**What to produce**
Copy the data exactly; pictures stay out of the copy.

**Dataset excerpts**
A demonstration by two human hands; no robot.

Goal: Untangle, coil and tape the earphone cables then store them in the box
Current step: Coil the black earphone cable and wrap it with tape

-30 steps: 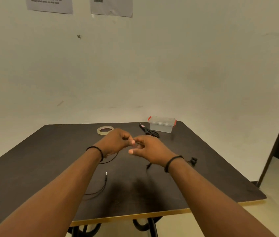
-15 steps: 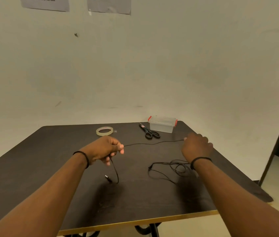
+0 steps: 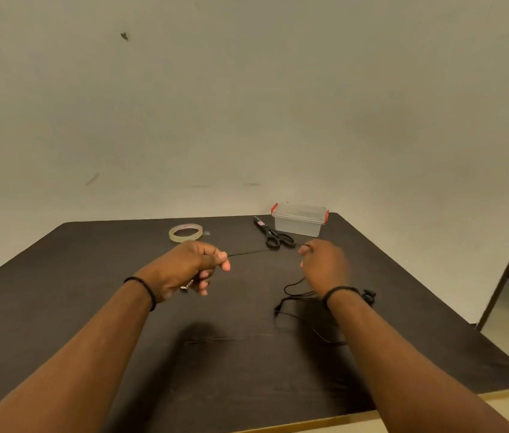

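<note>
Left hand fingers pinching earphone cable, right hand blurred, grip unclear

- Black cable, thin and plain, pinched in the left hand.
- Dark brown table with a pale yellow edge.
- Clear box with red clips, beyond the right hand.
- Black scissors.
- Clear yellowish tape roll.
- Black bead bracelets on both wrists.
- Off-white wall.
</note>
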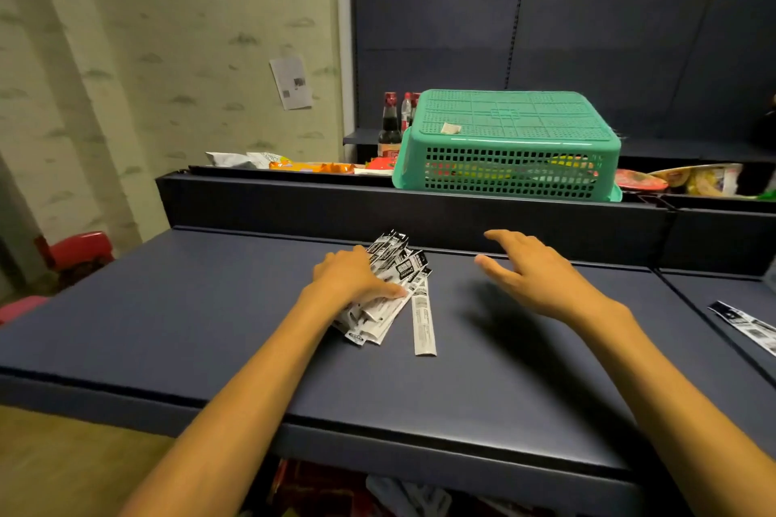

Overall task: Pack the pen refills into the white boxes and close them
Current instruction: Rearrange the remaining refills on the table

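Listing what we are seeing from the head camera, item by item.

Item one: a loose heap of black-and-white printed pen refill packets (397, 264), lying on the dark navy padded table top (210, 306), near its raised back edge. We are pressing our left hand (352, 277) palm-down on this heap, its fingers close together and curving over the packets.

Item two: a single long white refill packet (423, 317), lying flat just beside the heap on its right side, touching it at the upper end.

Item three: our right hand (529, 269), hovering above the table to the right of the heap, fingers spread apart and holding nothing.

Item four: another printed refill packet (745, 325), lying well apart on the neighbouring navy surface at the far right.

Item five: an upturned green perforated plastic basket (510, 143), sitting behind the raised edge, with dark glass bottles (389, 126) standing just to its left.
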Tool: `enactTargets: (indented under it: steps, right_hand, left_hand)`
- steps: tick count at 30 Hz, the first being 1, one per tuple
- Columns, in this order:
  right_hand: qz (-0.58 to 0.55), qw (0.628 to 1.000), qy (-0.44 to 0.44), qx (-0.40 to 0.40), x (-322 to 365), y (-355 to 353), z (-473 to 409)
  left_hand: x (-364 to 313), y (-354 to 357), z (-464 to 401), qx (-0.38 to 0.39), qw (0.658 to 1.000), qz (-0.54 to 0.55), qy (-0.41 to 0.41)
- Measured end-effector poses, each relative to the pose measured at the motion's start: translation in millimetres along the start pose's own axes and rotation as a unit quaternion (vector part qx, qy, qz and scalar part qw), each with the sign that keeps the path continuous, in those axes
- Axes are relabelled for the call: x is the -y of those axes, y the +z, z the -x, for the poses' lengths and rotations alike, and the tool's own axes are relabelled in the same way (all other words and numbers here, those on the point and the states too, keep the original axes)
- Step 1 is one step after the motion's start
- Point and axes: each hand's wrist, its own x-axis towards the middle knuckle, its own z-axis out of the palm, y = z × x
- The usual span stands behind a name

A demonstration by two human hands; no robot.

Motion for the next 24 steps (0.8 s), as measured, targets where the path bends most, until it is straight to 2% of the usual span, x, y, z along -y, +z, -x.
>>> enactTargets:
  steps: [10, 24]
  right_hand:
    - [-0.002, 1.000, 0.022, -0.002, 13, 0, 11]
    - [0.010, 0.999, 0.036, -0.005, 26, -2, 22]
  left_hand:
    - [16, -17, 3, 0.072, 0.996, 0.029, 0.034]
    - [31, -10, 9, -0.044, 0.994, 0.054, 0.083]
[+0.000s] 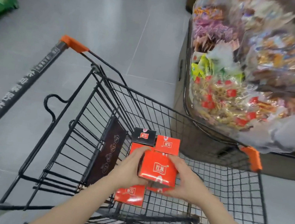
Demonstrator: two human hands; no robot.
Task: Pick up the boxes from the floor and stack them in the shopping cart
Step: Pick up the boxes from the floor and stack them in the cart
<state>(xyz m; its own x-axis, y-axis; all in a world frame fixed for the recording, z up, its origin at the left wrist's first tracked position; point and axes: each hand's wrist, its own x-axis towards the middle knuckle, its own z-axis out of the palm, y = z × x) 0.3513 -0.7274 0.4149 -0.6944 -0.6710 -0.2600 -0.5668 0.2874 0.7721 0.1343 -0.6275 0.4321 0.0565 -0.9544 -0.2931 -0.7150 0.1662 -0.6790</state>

**Solution below**
A demonstration by two human hands; no robot.

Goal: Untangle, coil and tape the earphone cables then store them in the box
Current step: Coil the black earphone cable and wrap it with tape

-30 steps: 
-15 steps: 
+0 steps: 

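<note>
Left hand fingers pinching earphone cable, right hand blurred, grip unclear

- Black cable, thin and plain, pinched in the left hand.
- Dark brown table with a pale yellow edge.
- Clear box with red clips, beyond the right hand.
- Black scissors.
- Clear yellowish tape roll.
- Black bead bracelets on both wrists.
- Off-white wall.
</note>
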
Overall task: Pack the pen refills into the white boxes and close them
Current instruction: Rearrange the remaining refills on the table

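Listing what we are seeing from the head camera, item by item.

Item one: a loose heap of black-and-white printed pen refill packets (397, 264), lying on the dark navy padded table top (210, 306), near its raised back edge. We are pressing our left hand (352, 277) palm-down on this heap, its fingers close together and curving over the packets.

Item two: a single long white refill packet (423, 317), lying flat just beside the heap on its right side, touching it at the upper end.

Item three: our right hand (529, 269), hovering above the table to the right of the heap, fingers spread apart and holding nothing.

Item four: another printed refill packet (745, 325), lying well apart on the neighbouring navy surface at the far right.

Item five: an upturned green perforated plastic basket (510, 143), sitting behind the raised edge, with dark glass bottles (389, 126) standing just to its left.
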Tool: `enactTargets: (indented under it: steps, right_hand, left_hand)`
- steps: tick count at 30 Hz, the first being 1, one per tuple
- Columns, in this order:
  right_hand: qz (-0.58 to 0.55), qw (0.628 to 1.000), qy (-0.44 to 0.44), qx (-0.40 to 0.40), x (-322 to 365), y (-355 to 353), z (-473 to 409)
  left_hand: x (-364 to 313), y (-354 to 357), z (-464 to 401), qx (-0.38 to 0.39), qw (0.658 to 1.000), qz (-0.54 to 0.55), qy (-0.41 to 0.41)
- Measured end-effector poses, each relative to the pose measured at the motion's start: translation in millimetres along the start pose's own axes and rotation as a unit quaternion (vector part qx, qy, qz and scalar part qw), each with the sign that keeps the path continuous, in those axes
- Axes are relabelled for the call: x is the -y of those axes, y the +z, z the -x, for the poses' lengths and rotations alike, and the tool's own axes are relabelled in the same way (all other words and numbers here, those on the point and the states too, keep the original axes)
- Step 1 is one step after the motion's start
- Point and axes: each hand's wrist, its own x-axis towards the middle knuckle, its own z-axis out of the palm, y = z × x
- The usual span stands behind a name

A demonstration by two human hands; no robot.

Motion for the next 24 steps (0.8 s), as measured, targets where the path bends most, until it is straight to 2% of the usual span, x, y, z along -y, +z, -x.
>>> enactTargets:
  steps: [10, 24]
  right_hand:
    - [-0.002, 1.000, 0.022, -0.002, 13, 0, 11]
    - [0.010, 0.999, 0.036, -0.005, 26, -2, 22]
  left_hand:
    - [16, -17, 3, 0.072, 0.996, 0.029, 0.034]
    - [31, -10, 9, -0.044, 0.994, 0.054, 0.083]
[+0.000s] 
Demonstrator: two human hands; no robot.
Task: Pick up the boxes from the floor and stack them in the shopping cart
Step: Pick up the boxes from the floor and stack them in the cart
<state>(xyz m; its own x-axis, y-axis; all in a world frame fixed for the recording, z up, its origin at the left wrist's first tracked position; point and axes: each hand's wrist, its own x-axis towards the middle knuckle, its own z-axis out of the palm, y = z × x) 0.3513 -0.7274 0.4149 -0.6944 -0.6710 -0.2600 -0.5668 0.2874 0.7721 0.1343 -0.6275 0.4321 0.0565 -0.9544 -0.2931 -0.7150 0.1662 -0.6790</state>

That is the complete output for this exercise.